*Aim of the exercise:*
Print the first line of the records below and every line after it, up to and including the line with "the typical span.". Print nothing else.
======== Input for this task
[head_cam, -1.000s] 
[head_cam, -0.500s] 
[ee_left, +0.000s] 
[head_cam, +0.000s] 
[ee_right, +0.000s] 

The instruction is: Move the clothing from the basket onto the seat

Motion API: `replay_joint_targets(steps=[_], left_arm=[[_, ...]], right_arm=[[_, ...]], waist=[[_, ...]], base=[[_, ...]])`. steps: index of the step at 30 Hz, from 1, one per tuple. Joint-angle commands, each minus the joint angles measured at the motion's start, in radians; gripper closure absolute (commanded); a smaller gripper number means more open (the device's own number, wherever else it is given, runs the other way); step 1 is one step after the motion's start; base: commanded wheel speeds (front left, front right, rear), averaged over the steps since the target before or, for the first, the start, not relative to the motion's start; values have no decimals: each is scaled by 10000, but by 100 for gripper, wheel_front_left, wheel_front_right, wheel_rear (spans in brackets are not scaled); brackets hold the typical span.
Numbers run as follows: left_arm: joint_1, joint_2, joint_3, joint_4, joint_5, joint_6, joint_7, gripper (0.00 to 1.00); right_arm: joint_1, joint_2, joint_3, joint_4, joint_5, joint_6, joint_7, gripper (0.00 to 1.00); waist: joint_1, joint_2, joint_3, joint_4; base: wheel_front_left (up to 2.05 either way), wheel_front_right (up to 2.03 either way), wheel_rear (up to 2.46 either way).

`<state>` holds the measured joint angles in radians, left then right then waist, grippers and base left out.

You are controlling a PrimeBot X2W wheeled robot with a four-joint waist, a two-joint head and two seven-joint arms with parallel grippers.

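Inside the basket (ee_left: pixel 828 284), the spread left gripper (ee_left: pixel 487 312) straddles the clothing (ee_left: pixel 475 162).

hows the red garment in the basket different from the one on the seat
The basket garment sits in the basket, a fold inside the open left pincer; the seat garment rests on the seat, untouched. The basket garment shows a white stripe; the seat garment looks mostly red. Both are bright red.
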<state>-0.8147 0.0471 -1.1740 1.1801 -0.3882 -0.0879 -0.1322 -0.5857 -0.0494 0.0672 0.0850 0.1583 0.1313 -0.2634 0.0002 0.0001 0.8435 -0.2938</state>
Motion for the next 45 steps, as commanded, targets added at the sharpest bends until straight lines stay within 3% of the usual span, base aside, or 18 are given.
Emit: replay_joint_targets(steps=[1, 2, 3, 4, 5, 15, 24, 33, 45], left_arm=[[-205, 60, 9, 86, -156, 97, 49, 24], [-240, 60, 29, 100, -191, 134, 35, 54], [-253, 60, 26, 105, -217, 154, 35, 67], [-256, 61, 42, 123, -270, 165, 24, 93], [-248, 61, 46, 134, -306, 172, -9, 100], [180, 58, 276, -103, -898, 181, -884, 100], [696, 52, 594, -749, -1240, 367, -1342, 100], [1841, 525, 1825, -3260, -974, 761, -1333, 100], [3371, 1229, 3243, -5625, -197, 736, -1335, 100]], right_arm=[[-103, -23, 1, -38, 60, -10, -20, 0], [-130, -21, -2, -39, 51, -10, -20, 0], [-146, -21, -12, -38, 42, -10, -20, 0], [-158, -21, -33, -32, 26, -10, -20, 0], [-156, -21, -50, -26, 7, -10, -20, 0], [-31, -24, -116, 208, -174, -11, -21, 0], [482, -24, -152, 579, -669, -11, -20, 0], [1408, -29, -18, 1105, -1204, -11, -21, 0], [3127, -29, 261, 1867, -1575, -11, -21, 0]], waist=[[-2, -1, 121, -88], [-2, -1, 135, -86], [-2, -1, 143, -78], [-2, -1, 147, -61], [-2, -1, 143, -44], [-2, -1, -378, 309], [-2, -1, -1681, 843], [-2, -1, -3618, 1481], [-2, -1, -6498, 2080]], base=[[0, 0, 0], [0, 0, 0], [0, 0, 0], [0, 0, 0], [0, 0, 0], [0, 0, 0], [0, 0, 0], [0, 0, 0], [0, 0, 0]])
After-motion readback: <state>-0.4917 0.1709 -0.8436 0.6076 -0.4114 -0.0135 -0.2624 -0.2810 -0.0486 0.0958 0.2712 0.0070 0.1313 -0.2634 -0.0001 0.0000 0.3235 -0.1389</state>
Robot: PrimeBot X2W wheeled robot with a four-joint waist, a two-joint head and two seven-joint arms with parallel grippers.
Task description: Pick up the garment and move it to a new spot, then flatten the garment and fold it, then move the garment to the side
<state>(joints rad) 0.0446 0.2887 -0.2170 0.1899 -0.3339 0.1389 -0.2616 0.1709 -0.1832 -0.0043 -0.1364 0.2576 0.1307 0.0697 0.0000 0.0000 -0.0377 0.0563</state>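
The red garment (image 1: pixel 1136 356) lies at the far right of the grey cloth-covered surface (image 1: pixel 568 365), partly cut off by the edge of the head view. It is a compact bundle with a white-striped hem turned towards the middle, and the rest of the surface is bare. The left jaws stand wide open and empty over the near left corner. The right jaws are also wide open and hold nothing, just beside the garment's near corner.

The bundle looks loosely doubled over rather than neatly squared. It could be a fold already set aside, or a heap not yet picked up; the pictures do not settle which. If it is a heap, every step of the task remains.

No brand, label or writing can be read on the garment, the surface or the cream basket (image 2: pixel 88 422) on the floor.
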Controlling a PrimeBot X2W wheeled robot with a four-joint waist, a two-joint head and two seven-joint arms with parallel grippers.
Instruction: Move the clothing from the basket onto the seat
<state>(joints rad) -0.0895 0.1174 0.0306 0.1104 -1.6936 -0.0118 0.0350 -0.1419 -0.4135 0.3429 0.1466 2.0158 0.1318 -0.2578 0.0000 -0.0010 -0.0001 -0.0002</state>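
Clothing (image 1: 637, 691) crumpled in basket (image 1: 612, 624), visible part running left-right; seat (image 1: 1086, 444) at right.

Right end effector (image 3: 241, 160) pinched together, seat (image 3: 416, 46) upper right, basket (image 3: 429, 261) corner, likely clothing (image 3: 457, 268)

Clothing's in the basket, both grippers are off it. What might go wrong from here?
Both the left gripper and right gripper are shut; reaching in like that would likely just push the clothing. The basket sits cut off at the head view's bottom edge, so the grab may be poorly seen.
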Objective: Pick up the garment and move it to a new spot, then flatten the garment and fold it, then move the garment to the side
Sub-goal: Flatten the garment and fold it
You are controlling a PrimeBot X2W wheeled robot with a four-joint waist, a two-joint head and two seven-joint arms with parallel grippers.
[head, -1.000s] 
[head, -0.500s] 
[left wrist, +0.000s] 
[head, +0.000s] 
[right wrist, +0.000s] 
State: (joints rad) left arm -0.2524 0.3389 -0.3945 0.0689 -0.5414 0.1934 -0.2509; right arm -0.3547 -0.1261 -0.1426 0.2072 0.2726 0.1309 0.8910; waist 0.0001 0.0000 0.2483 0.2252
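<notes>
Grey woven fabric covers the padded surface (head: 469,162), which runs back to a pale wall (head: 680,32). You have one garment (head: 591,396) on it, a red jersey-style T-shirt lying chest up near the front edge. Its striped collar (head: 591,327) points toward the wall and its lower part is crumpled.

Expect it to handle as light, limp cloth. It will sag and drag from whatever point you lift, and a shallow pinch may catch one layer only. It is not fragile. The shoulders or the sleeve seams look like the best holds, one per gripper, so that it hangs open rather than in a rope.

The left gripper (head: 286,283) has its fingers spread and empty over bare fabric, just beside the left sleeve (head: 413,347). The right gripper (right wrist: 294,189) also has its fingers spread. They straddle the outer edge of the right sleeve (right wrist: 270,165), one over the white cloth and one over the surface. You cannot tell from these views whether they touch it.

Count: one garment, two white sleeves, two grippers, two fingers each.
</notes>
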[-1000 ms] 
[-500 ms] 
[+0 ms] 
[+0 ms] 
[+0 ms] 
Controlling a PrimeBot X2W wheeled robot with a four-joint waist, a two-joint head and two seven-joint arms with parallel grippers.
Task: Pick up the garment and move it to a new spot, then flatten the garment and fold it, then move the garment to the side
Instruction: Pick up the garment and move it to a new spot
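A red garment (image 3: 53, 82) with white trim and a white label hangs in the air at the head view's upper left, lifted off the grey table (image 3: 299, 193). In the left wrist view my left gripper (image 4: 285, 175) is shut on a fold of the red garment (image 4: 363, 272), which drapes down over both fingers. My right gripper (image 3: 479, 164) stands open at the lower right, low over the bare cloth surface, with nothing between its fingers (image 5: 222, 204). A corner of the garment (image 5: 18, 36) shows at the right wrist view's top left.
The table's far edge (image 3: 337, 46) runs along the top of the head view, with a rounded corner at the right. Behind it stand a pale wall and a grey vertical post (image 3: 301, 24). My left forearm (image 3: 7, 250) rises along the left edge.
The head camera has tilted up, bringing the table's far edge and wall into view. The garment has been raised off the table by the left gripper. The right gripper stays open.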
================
*Output for this exercise:*
[head_cam, -1.000s] 
[head_cam, -0.500s] 
[ee_left, +0.000s] 
[head_cam, +0.000s] 
[ee_right, +0.000s] 

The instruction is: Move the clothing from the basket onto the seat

Motion API: `replay_joint_targets(steps=[_], left_arm=[[_, ...]], right_arm=[[_, ...]], waist=[[_, ...]], base=[[_, ...]])`. steps: index of the step at 30 Hz, from 1, one per tuple. Joint-angle commands, each minus the joint angles measured at the motion's start, in radians; gripper closure absolute (commanded); a smaller gripper number means more open (the device's own number, wherever else it is given, runs the other way); step 1 is one step after the motion's start; base: commanded wheel speeds (front left, front right, rear), averaged over the steps since the target before or, for the first, the start, not relative to the motion's start; values have no decimals: each is scaled by 10000, but by 100 for gripper, wheel_front_left, wheel_front_right, wheel_rear (spans in brackets are not scaled); brackets hold the typical span.

No additional output is expected for this exercise.